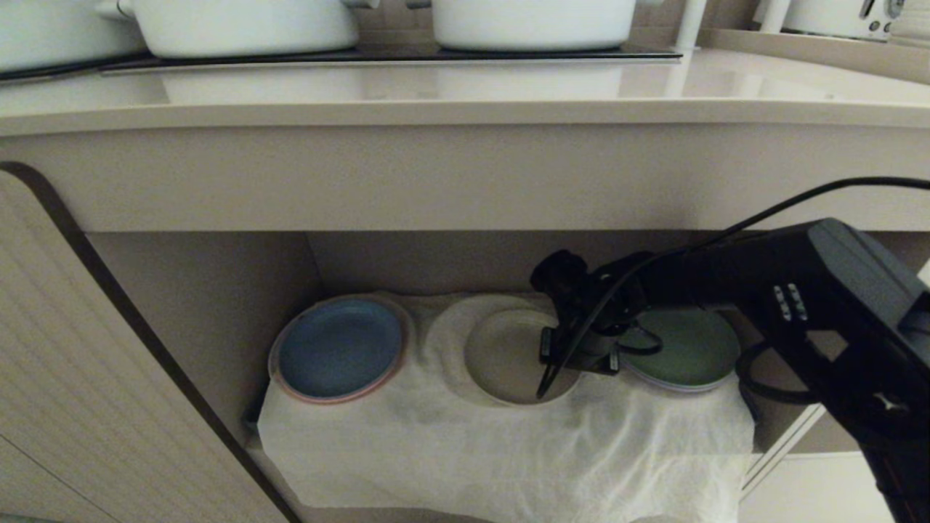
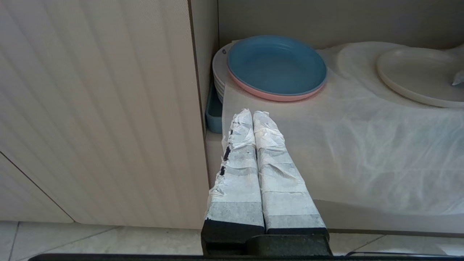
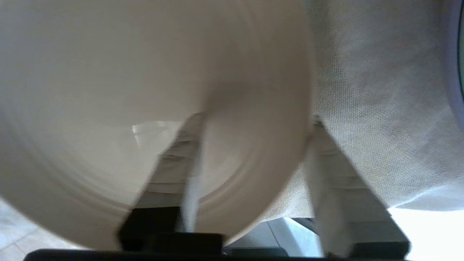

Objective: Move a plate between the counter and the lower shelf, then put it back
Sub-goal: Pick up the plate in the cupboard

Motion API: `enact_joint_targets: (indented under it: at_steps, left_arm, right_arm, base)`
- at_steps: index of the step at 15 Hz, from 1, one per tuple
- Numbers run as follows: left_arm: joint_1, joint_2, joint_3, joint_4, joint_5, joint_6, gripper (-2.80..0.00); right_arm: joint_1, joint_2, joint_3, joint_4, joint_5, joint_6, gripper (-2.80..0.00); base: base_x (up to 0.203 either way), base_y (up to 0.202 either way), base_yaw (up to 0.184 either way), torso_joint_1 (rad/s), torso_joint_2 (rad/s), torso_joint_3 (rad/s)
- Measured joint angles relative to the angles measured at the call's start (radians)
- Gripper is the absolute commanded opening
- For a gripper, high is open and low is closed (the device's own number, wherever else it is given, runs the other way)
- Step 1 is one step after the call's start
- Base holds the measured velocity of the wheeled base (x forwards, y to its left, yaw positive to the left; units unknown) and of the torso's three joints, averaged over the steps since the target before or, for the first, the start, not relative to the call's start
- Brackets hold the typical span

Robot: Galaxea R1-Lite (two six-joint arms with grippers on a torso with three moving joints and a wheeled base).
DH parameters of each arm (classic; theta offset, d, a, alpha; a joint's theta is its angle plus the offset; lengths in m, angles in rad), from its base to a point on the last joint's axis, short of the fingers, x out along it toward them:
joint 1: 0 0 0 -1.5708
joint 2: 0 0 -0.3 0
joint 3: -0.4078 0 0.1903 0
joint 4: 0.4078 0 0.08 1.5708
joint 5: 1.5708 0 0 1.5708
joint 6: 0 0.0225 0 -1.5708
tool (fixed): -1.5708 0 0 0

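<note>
Blue plate (image 1: 340, 349) beside plate (image 1: 501, 356).

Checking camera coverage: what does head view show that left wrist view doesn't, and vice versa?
Head only: the counter with white pots, the green plate, and the right gripper at the beige plate's right rim.
Left wrist only: the left gripper, fingers together, parked outside the lower shelf, and floor tiles.
Both: blue plate, beige plate, white cloth.
</note>
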Motion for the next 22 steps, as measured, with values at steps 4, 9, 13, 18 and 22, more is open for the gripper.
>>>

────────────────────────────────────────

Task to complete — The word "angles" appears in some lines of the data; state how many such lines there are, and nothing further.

Result of this task — 2